|MadSci Network: Medicine|
First, some information about the lungs. Lungs serve the very important purpose of bringing air into the body and exchanging oxygen for carbon dioxide. Since long before people started smoking, there has existed the problem of breathing in small particles - like spores, dust, pollen, and ash - which get trapped in the lungs and potentially damage the lungs' lining. Air-breathing animals have evolved two ways to deal with this problem. Coughing provides a quick fix by violently expelling air to hopefully dislodge any offending particles. But more importantly, the lining of the lungs is covered with cilia which continuously beat generating a net flow of material up and out to the throat. It is the cilial movement that ultimately clears foreign particles out of the lungs.

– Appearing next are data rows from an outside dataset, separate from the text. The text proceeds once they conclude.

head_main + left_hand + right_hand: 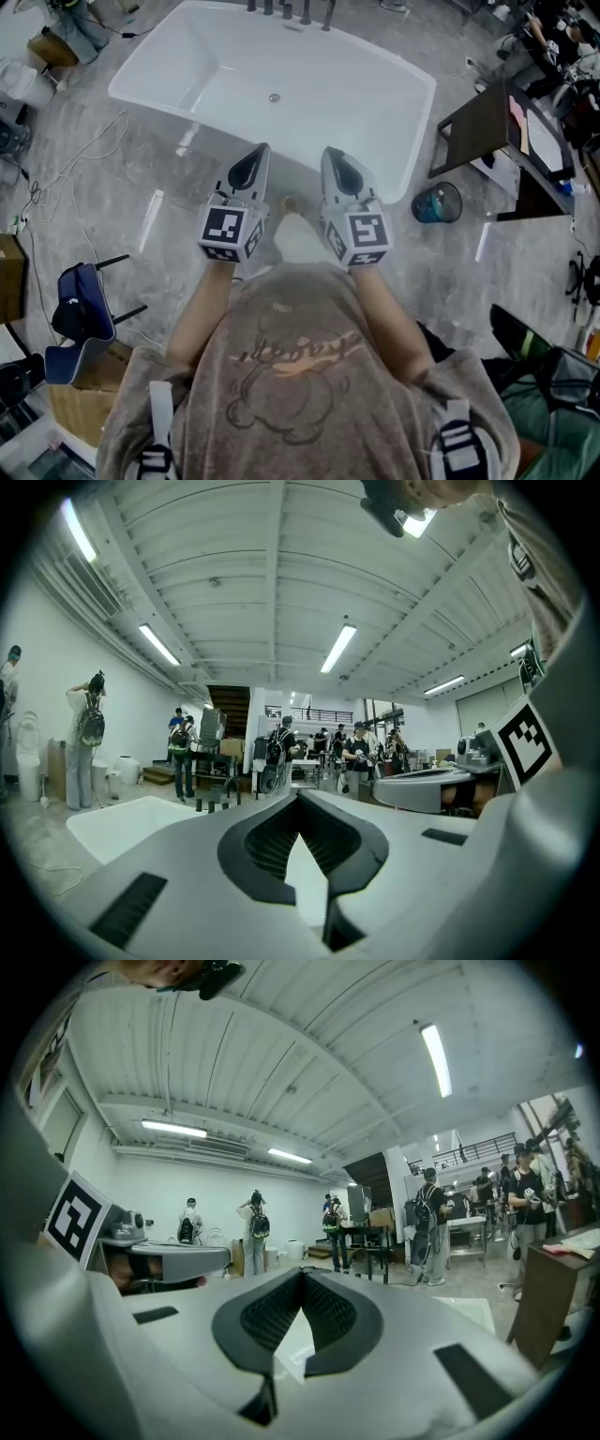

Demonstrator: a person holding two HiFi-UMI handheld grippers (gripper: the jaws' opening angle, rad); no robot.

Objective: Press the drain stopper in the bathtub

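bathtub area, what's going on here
A person stands at the near rim of a white rectangular bathtub, holding a grey two-jaw gripper in each hand. The left gripper and right gripper hover side by side over that rim, each with its fingers shut on nothing. The small round metal drain stopper sits on the tub floor ahead of them, not yet touched.

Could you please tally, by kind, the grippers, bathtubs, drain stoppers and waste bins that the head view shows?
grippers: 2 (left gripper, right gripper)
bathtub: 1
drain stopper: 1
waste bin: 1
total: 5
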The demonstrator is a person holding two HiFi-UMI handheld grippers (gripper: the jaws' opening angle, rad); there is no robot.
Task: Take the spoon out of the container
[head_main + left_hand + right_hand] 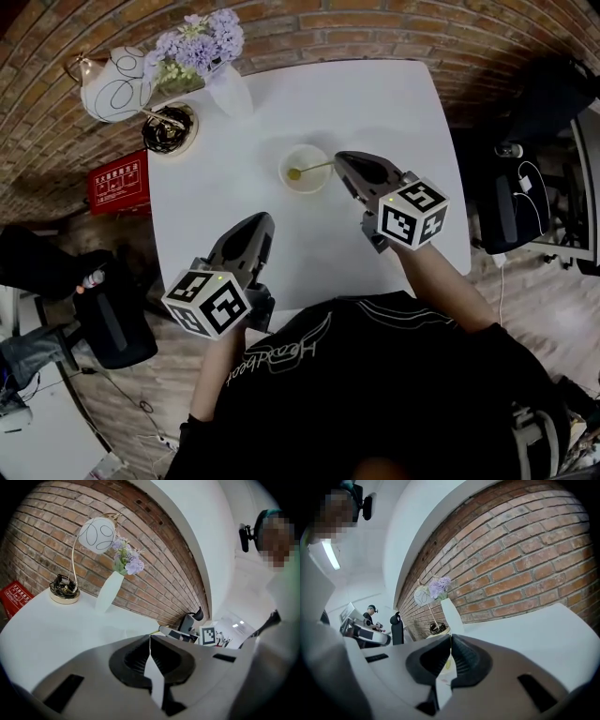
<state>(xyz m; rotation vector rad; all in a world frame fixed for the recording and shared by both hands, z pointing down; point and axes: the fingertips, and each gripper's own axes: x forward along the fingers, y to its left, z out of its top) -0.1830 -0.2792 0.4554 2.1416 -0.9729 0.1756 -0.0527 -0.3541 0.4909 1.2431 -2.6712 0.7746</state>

The most problematic effects of smoking have to do with these two mechanisms of clearance. First, smoking reduces coughing in response to smoke, which is why they can smoke without continuously coughing, and second, smoking effects the rate at which the lungs' cilia beat. In acute (short term) cases of exposure to smoke, i.e. first time smoking, or infrequent exposure, coughing is induced and cilial beating increases to clear the smoke out of the lungs. The opposite is true for chonic (long term) exposure. Smokers' cilia beat slower than normal, and continue to slow down the long the person smokes. Needless to say this makes exposure to smoke ever more dangerous, since it takes longer and longer to clear the particles out of the lungs the longer one smokes.

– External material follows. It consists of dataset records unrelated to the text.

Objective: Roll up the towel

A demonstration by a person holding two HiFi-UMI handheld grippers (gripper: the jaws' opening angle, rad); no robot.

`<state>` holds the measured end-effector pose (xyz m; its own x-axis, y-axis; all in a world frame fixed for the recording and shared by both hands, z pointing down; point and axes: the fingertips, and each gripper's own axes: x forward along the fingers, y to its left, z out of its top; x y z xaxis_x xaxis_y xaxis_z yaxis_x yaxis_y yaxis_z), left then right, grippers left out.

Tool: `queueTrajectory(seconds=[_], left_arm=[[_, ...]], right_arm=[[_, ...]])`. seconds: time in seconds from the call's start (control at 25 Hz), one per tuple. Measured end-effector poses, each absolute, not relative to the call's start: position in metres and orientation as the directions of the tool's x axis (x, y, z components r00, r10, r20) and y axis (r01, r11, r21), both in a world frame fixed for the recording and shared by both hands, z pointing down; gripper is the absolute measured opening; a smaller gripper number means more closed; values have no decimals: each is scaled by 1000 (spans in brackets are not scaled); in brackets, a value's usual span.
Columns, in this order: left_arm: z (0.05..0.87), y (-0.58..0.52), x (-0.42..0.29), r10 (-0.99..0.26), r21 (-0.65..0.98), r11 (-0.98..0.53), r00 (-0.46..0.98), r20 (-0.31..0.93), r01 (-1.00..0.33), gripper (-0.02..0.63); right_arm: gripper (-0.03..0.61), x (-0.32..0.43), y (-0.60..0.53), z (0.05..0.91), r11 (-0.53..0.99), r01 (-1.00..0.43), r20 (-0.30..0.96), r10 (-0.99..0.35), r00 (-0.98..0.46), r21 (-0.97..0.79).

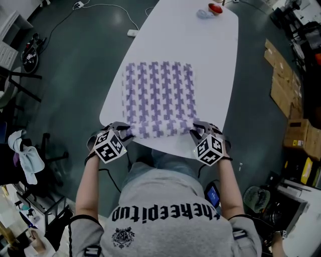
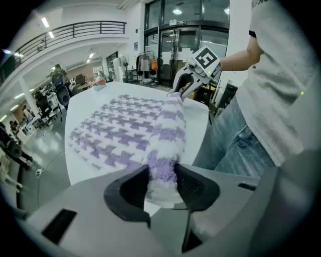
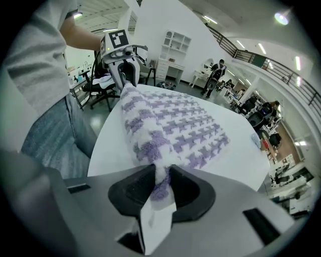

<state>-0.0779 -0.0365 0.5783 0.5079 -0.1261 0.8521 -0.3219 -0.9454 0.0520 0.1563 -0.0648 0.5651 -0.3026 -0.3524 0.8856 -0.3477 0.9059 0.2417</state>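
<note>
Fleecy purple-and-white checked cloth, the towel [image 1: 159, 98] lies spread on the white table [image 1: 215, 55], with its near edge at the table's rim in front of the person. The left gripper [image 1: 122, 131] is clamped on the near left corner and the right gripper [image 1: 200, 131] on the near right corner. I judge the towel light, thick and limp: it will sag between the two grips and bunch rather than bend cleanly. The corners of the near edge look like the right places to hold, so that the roll starts even across its width. The head view shows the whole outline, square to the table, and a small red object [image 1: 215, 8] well apart at the far end. Only the gripper views show the pile squeezed between the pads, and the held edge raised in a plump ridge running from one gripper to the other.
</note>
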Motion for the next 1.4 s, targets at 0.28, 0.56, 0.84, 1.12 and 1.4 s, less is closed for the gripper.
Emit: queueTrajectory(seconds=[0.28,0.56,0.84,1.12,1.4], left_arm=[[582,-75,-83,-145,60,-930,511,847,-363,146],[576,-104,-100,-187,51,-908,512,838,-416,146],[583,-132,-96,-230,23,-885,481,846,-465,146],[596,-147,-93,-241,31,-864,468,850,-502,145],[573,-142,-91,-287,-36,-883,478,830,-467,153]], right_arm=[[80,153,-102,562,890,-369,868,-388,-309,266],[80,140,-124,558,878,-378,861,-415,-295,294],[80,144,-154,568,864,-389,859,-437,-268,319],[78,147,-165,587,873,-386,877,-409,-251,297],[80,146,-162,560,842,-456,836,-453,-310,288]])
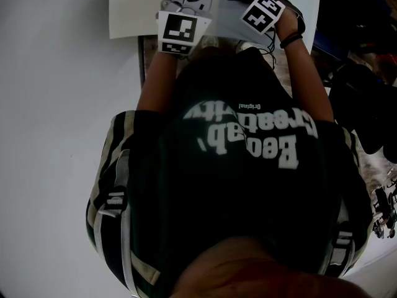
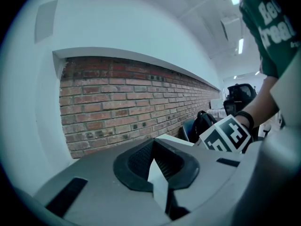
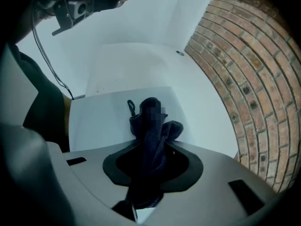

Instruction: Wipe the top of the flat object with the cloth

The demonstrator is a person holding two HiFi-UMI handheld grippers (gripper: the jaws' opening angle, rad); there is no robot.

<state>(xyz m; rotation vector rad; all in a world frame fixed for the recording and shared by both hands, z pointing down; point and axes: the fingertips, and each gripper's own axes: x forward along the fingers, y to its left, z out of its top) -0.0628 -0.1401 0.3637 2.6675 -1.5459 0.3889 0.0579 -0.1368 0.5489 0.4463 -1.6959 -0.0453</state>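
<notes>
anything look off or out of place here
Nothing spilled or damaged. Only oddity: the dark blue cloth is wadded up in the right tongs over the white flat board, not spread flat. The left tongs pinch that board's edge.

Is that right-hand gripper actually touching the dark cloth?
Touching. The right gripper view shows the dark cloth bunched between the jaws of the right gripper, which are closed on it.
</notes>
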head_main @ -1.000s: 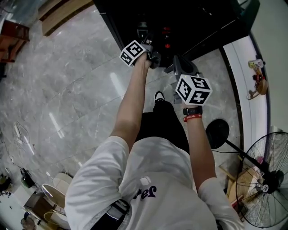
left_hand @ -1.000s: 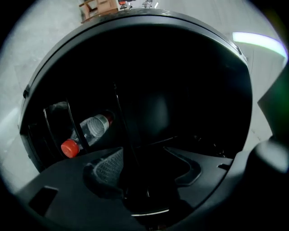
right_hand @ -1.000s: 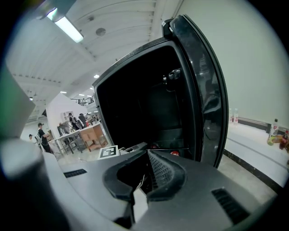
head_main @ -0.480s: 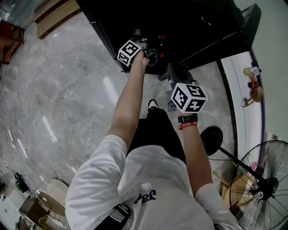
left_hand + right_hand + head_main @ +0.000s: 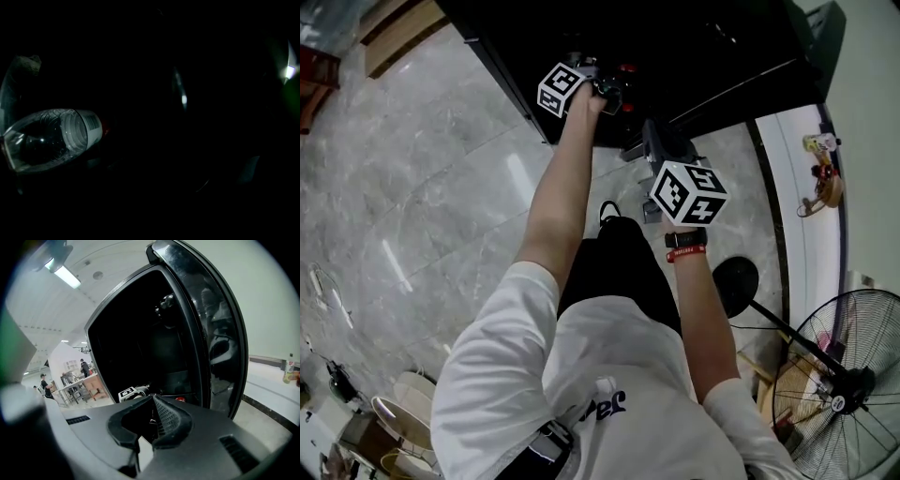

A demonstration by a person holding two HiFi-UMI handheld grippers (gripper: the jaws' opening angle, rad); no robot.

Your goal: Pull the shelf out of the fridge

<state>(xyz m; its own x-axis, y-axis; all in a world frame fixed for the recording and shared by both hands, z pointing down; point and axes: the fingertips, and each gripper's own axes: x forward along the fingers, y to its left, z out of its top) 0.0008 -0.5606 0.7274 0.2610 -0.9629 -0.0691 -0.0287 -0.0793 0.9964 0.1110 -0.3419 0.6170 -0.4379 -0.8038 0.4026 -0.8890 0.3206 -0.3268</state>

On the positive side, quitting smoking reverses this effect, and the cilia gradually recover their beating rates over time. This recovery of the cilia also increases the clearance from the lungs, such that the smoke particles are eventually expelled. This is true for smokers who quit before they develop lung disease even after smoking over 40 pack-years (1 pack-year = smoke equivalent to 1 pack of cigarettes per day per year, e.g. 40 pack-years could be 1 pack a day for 40 years, or 2 packs a day for 20 years, etc.). However, the risk of developing lung disease, in the form of chronic obstructive pulmonary disease (COPD, a catchall term which includes emphysema and chronic bronchitis), appears after only 20 pack-years, by which time the smoking has also greatly increased the risk of heart disease. So waiting 40 years to quit does not guarantee a clean bill of health. Similarly, since lung cancer is the result of cummulative exposure to the carcinogens in smoke, quitting after decades of smoking doesn't remove the risk of developing cancer.

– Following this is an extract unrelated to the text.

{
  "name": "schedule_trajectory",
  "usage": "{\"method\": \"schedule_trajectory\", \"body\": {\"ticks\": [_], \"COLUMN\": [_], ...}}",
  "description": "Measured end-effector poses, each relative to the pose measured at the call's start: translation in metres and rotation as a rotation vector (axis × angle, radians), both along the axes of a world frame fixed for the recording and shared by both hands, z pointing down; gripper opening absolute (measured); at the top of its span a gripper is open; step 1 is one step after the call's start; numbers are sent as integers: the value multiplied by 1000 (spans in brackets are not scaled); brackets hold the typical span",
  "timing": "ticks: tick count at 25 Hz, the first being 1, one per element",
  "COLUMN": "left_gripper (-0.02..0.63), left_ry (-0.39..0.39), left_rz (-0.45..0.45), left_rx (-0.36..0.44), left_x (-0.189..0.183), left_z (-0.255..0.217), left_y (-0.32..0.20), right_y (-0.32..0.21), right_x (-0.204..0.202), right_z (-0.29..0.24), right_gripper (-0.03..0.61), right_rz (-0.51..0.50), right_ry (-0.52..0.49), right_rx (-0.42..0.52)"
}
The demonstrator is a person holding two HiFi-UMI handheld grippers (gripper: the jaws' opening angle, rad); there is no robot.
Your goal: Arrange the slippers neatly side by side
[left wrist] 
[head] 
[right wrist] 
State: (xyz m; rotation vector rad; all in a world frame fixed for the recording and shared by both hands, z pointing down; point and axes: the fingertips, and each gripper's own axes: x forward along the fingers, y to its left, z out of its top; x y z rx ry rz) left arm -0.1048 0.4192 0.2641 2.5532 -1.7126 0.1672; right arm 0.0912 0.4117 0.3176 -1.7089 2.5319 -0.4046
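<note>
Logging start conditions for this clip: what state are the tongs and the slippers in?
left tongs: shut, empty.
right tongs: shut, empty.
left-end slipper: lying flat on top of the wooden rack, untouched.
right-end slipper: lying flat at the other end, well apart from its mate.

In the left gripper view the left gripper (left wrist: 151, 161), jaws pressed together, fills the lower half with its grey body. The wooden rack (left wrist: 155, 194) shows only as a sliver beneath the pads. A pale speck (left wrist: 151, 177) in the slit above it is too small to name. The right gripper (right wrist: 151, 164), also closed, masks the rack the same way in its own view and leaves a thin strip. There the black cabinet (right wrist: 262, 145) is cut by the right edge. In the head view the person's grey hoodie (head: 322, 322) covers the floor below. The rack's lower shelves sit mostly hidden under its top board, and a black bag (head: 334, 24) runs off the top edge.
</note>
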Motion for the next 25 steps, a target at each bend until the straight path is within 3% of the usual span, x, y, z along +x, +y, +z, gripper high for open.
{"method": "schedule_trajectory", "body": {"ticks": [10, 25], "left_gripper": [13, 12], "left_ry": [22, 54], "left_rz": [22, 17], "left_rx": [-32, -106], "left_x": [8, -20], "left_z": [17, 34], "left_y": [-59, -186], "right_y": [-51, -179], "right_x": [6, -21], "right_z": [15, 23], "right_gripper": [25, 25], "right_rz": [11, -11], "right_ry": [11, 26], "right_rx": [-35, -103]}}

Regarding secondhand smoke, the major consideration for secondhand smoke is the same as for firsthand smoke: exposure. Acute exposure to secondhand smoke, e.g. sitting near a smoker at a restaurant, is only hazardous to people with asthma or allergies to smoke. While this is a real problem for these individuals, it is no more hazardous than more common allergens like cat dander, dust, mold, or pollen. However, chronic exposure, e.g. living with someone who smokes a pack or more a day, can have much more specific and serious effects. At the low end of chronic exposure, the problems of allergies and asthma are compounded by an increased succeptibility to respiratory diseases, like influenza and pneumonia, caused by the decreased cilial clearance of the lungs. This is especially dangerous to infants and most pediatricians advise against smoking around small children. At the high end of chronic exposure to secondhand smoke, there are several cases of non-smoking relatives of smokers getting COPD, usually chronic bronchitis, which was partially reversed by ending exposure. One point that should be made is that secondhand exposure to smoke is much less dangerous than smoking, which makes sense, since smokers are exposed to more secondhand smoke than anyone.